Vamos pensar… O Carlão estaria hoje, na pandemia, em um Uber ou em um táxi amarelinho? E a Lucinha continuaria ralando nos trens, querendo melhorar de vida? Claro! Quantos deles ainda não existem por aí!? Quantas moças do subúrbio são descobertas por olheiros, vão desfilar na Chanel em Paris e encontram um Salviano...

NT: Consegue sugerir uma atriz que poderia dar vida a essa personagem que já foi sua?

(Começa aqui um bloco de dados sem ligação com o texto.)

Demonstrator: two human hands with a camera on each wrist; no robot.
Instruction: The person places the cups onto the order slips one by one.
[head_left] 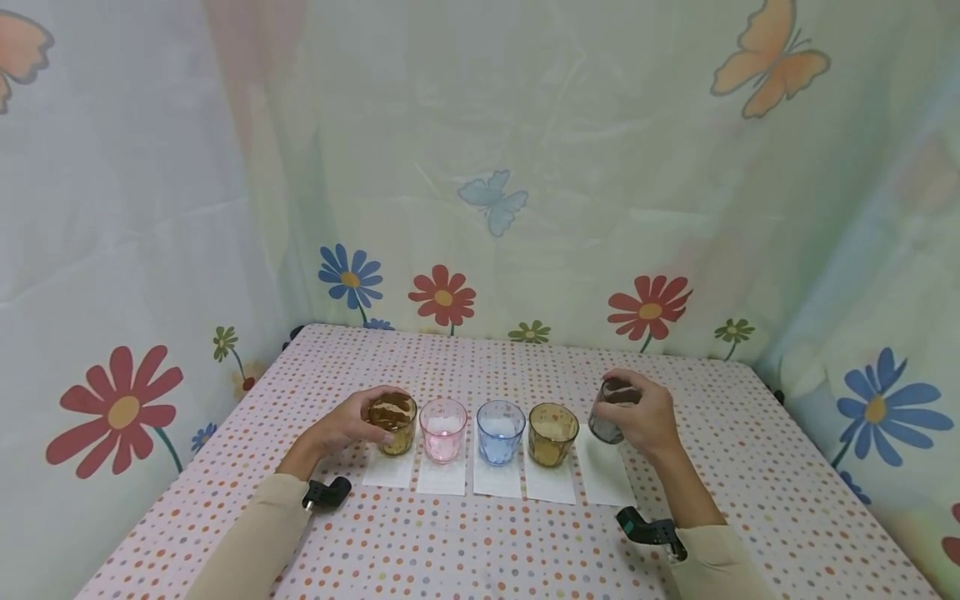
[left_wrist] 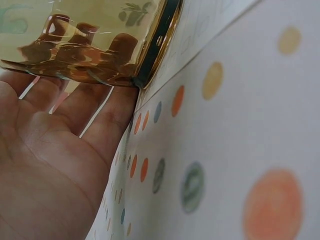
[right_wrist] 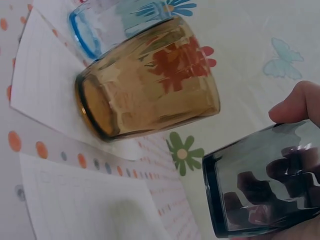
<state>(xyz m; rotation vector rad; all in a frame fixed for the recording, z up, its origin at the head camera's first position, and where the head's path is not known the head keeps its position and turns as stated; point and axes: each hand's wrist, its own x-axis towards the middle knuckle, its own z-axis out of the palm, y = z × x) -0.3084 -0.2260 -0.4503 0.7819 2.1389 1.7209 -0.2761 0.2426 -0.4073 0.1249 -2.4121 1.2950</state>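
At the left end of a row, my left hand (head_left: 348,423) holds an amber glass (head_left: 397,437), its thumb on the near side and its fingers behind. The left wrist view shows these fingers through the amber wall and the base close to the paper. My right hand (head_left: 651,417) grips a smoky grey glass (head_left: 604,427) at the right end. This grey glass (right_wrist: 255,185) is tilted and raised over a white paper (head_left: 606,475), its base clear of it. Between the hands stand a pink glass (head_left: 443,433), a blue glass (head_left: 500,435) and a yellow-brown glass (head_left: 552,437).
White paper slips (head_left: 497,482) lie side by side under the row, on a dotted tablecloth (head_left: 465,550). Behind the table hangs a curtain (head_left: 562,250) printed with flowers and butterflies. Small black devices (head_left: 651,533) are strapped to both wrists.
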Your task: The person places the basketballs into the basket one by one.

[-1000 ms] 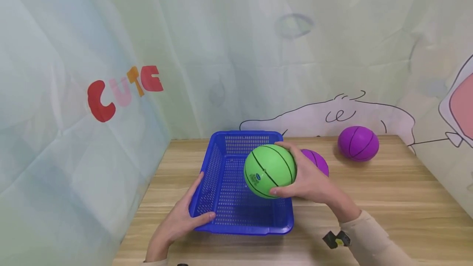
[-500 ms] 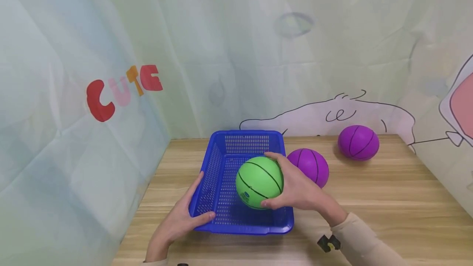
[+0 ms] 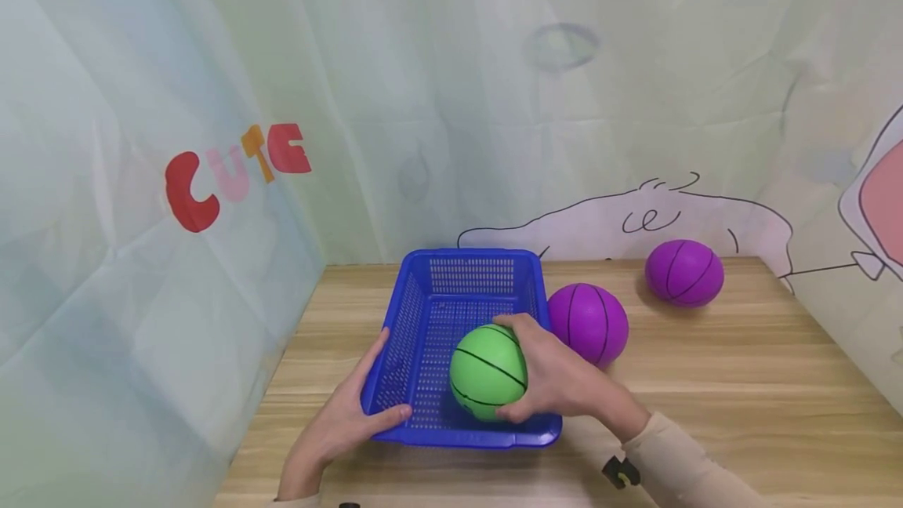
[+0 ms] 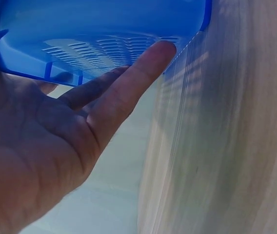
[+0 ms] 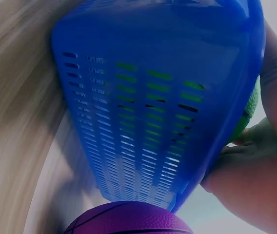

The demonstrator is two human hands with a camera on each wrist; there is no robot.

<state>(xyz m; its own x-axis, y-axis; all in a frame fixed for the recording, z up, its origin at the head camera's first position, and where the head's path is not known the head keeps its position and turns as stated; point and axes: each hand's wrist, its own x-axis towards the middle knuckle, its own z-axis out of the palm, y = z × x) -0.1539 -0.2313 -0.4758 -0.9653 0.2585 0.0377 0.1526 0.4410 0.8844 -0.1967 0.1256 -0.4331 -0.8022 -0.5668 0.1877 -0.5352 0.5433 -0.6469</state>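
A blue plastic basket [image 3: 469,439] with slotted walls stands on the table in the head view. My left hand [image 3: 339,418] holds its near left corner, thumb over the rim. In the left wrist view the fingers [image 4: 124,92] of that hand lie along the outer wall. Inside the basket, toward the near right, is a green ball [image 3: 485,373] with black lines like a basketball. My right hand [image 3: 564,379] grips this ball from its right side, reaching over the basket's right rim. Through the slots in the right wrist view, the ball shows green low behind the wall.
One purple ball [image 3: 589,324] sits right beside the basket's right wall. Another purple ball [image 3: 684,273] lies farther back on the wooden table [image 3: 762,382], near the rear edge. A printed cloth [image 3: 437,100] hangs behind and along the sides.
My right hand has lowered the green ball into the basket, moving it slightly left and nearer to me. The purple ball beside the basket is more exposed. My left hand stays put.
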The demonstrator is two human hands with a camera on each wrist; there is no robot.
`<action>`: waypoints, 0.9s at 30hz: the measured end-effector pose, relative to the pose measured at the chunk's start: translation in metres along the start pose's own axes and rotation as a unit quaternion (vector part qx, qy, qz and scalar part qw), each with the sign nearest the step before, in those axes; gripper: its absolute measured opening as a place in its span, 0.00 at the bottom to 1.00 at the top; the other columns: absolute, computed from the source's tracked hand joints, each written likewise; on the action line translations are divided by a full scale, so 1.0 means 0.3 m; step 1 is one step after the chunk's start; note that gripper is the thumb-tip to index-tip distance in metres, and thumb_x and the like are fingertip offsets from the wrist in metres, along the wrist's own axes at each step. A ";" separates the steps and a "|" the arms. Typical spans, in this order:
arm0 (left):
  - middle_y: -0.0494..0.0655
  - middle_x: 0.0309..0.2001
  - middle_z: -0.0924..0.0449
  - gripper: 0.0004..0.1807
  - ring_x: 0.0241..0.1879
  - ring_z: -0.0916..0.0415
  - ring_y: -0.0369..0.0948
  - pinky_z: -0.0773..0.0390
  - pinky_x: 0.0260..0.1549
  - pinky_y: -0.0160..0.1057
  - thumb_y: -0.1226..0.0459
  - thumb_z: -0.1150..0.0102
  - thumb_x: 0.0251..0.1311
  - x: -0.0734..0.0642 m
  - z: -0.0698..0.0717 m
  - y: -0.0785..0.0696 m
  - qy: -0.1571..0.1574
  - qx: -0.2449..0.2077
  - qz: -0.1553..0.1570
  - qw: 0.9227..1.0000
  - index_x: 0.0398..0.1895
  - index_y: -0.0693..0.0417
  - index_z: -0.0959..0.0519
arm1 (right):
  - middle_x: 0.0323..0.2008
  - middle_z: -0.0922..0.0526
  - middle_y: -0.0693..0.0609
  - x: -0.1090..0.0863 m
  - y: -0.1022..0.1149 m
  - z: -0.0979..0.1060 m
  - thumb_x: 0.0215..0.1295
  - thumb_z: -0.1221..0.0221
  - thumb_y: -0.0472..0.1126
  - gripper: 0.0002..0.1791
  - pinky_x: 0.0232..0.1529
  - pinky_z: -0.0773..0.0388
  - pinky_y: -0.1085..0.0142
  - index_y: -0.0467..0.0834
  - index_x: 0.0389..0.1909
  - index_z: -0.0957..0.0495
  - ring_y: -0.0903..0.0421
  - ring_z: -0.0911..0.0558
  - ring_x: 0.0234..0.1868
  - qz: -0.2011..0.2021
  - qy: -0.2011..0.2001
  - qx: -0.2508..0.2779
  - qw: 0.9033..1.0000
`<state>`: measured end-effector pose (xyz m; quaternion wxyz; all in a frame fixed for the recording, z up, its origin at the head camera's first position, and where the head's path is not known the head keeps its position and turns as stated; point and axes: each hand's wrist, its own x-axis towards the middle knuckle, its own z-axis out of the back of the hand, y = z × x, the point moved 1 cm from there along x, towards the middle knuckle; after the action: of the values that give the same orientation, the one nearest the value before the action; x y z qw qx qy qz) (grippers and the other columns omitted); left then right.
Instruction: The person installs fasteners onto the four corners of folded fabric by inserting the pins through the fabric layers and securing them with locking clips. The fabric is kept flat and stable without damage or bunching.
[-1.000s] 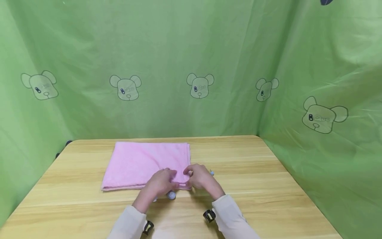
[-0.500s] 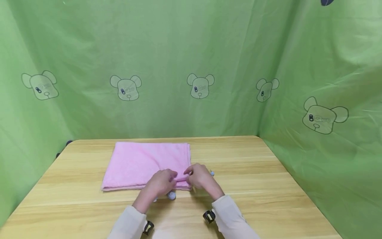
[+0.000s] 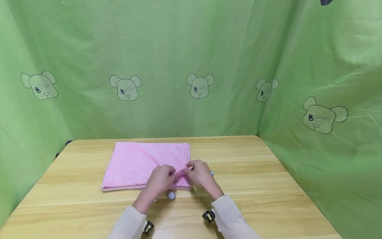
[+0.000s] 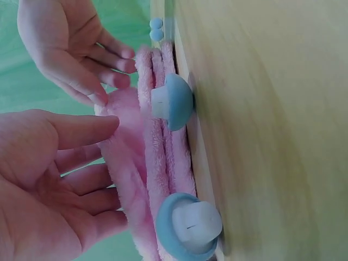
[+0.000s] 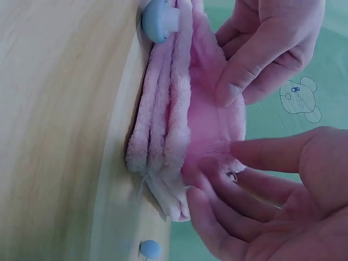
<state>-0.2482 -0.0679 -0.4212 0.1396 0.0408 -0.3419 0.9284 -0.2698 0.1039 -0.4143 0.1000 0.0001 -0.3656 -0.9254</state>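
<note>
A folded pink towel [image 3: 140, 162] lies on the table, its stacked layers showing at the near edge in both wrist views. My left hand [image 3: 159, 181] pinches the raised top layer between thumb and fingers near the front right corner. Beside it, my right hand [image 3: 200, 174] pinches the same layer by the corner, thumb above and fingers beneath. A small metallic bit [image 5: 232, 176] shows by the right fingertips; its kind is unclear. Two blue-capped mushroom-shaped pieces with white stems, one upright piece [image 4: 176, 101] and one tipped piece [image 4: 187, 225], sit before the towel's near edge.
Another small blue piece [image 3: 212, 173] lies on the wooden table [image 3: 253, 192] right of the towel. Green curtains [image 3: 167, 43] with bear-head outlines enclose the back and sides. Dark wrist cameras sit at both sleeves, such as the right wrist camera [image 3: 209, 216].
Both hands have risen slightly and lifted the towel's top layer at the front right corner, opening a gap above the lower layers. The blue pieces have stayed put.
</note>
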 end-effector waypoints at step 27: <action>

Ah, tenho que pensar! É uma protagonista de cabo a rabo. Temos tantas jovens atrizes que estudaram teatro, têm um berço de estudo na arte da interpretação… Uma nova Lucinha precisaria ter o chamado physique du roule [físico necessário para o papel]. Deve saber fazer tanto a personagem popular quanto a rica, bonitona. Também não pode ficar chorando com essas lágrimas de crocodilo, porque mulher do povo grita, faz escândalo, pede justiça, mas não chora o tempo todo.

NT: Conte como têm sido seus dias. Está sendo possível tocar algum projeto com essa nova onda da Covid-19?

Estou querendo fazer uma velhinha, e ninguém me dá uma velhinha! Alguém me dá uma coroa engraçada! (risos)

Sabe o que eu fiz nessa pandemia? Era um projeto de vida, uma coisa que sempre quis: estudei espanhol on-line. Também tenho tido alguns convites para fazer cinema, mas por enquanto nada me bateu apaixonadamente. Estou assim: quero fazer coisas pelas quais eu me apaixone, senão eu fico esperando a pandemia passar para ir viajar, aproveitar a vida.

NT: O que pode nos contar sobre esses convites para o cinema?

Minha amiga Glória Pires vai dirigir um filme [“Sexa”, sobre uma mulher de 60 anos com vida sexual ativa e medo de envelhecer], e eu faço questão de fazer uma participação afetiva. Também aceitei o convite para o novo filme do Marco Dutra, diretor de As Boas Maneiras, que terá Marjorie Estiano e Selton Mello no elenco.

Teve outro filme que eu quase fiz, mas, uma semana antes de assinar o contrato, a diretora colocou três cenas de sexo, duas de masturbação e duas de nu frontal. Eu pensei: “Bom, ela quer fazer a pornô velha!”. Pulei fora! Era um filme bonitinho, mas resolveram apelar. Minha neta faz faculdade de cinema e entraria como segunda assistente de direção. Já pensou? “Espera aí que vovó vai fazer uma cena fodendo.”

Olha as coisas que a gente passa, a essa altura da vida! (risos) Disseram que seria em nome da libertação da mulher. Ora, libertação foi o que eu fiz a vida inteira, brigando contra o machismo e não querendo dinheiro de homem.